Without skipping anything, print all of the data exactly.

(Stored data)
************

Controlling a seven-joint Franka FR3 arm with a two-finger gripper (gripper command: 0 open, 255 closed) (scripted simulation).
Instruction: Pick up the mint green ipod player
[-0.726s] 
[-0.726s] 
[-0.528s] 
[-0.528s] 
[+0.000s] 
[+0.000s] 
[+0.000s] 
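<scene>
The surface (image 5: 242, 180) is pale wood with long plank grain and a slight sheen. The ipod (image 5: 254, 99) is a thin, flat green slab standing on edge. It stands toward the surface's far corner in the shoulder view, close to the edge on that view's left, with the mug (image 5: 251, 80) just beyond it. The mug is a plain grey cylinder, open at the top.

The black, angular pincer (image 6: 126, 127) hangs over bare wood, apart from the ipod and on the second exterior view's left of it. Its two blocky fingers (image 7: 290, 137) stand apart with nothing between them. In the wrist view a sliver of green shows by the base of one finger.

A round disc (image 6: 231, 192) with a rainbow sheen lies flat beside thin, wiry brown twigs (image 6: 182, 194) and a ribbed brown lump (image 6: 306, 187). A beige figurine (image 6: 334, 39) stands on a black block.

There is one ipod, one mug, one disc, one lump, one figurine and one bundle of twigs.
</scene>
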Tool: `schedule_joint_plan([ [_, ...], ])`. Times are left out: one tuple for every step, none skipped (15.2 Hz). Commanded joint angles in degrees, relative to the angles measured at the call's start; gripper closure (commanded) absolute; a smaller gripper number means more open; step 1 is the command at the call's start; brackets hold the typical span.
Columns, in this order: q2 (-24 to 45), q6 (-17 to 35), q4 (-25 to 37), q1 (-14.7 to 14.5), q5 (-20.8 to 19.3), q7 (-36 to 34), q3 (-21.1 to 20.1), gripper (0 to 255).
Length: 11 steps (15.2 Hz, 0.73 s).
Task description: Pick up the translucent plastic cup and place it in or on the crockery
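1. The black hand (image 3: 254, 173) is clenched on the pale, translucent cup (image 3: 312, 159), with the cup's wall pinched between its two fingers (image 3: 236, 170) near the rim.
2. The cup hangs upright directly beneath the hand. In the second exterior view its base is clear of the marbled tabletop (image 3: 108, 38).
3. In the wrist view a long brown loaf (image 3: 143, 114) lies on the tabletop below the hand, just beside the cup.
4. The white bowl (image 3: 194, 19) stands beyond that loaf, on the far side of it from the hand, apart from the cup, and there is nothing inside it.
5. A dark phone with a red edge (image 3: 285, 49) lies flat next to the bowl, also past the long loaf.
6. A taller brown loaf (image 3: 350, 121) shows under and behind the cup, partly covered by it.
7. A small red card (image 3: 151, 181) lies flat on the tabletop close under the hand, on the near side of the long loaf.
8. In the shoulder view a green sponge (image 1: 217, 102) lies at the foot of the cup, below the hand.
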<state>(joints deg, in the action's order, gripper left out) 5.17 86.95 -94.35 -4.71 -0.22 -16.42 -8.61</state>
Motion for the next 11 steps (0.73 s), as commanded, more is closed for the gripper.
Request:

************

OUTPUT ::
Controlling a seven-joint Franka FR3 arm with a two-finger gripper (gripper command: 0 open, 255 closed) (scripted simulation).
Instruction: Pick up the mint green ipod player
[-0.726s] 
[-0.726s] 
[-0.528s] 
[-0.528s] 
[+0.000s] 
[+0.000s] 
[+0.000s] 
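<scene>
The surface (image 5: 242, 180) is pale wood with long plank grain and a slight sheen. The ipod (image 5: 254, 99) is a thin, flat green slab standing on edge. It stands toward the surface's far corner in the shoulder view, close to the edge on that view's left, with the mug (image 5: 251, 80) just beyond it. The mug is a plain grey cylinder, open at the top.

The black, angular pincer (image 6: 126, 127) hangs over bare wood, apart from the ipod and on the second exterior view's left of it. Its two blocky fingers (image 7: 290, 137) stand apart with nothing between them. In the wrist view a sliver of green shows by the base of one finger.

A round disc (image 6: 231, 192) with a rainbow sheen lies flat beside thin, wiry brown twigs (image 6: 182, 194) and a ribbed brown lump (image 6: 306, 187). A beige figurine (image 6: 334, 39) stands on a black block.

There is one ipod, one mug, one disc, one lump, one figurine and one bundle of twigs.
</scene>
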Tool: `schedule_joint_plan([ [_, ...], ])`. Times are left out: one tuple for every step, none skipped (15.2 Hz). Commanded joint angles in degrees, relative to the angles measured at the call's start; gripper closure (commanded) absolute; a smaller gripper number means more open; step 1 is the command at the call's start; brackets hold the typical span.
Columns, in this order: q2 (-24 to 45), q6 (-17 to 35), q4 (-25 to 37), q1 (-14.7 to 14.5), q5 (-20.8 to 19.3), q7 (-36 to 34), q3 (-21.1 to 20.1), gripper (0 to 255).
Length: 11 steps (15.2 Hz, 0.73 s).
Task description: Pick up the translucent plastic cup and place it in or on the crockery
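1. The black hand (image 3: 254, 173) is clenched on the pale, translucent cup (image 3: 312, 159), with the cup's wall pinched between its two fingers (image 3: 236, 170) near the rim.
2. The cup hangs upright directly beneath the hand. In the second exterior view its base is clear of the marbled tabletop (image 3: 108, 38).
3. In the wrist view a long brown loaf (image 3: 143, 114) lies on the tabletop below the hand, just beside the cup.
4. The white bowl (image 3: 194, 19) stands beyond that loaf, on the far side of it from the hand, apart from the cup, and there is nothing inside it.
5. A dark phone with a red edge (image 3: 285, 49) lies flat next to the bowl, also past the long loaf.
6. A taller brown loaf (image 3: 350, 121) shows under and behind the cup, partly covered by it.
7. A small red card (image 3: 151, 181) lies flat on the tabletop close under the hand, on the near side of the long loaf.
8. In the shoulder view a green sponge (image 1: 217, 102) lies at the foot of the cup, below the hand.
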<state>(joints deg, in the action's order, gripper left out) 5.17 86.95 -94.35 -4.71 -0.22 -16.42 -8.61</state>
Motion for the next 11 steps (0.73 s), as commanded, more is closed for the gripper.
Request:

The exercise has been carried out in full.